__Work instructions__
The output is a word-for-word repeat of the listing below, free of images.

__Data extract__

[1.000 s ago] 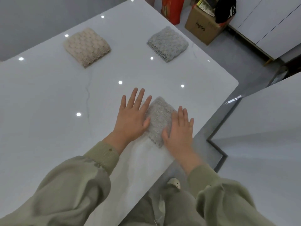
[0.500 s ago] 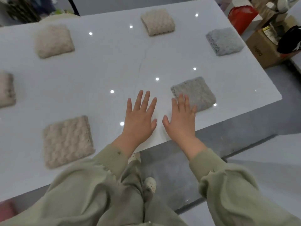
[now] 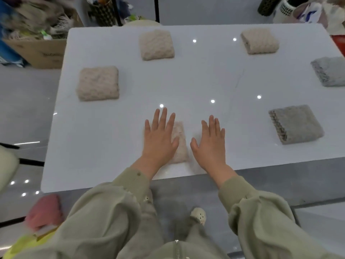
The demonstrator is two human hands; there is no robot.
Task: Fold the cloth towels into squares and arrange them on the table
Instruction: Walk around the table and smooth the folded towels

__Written answer__
[1.000 s ago] 
[0.500 s ago] 
[now] 
The demonstrator is two human hands; there is no robot.
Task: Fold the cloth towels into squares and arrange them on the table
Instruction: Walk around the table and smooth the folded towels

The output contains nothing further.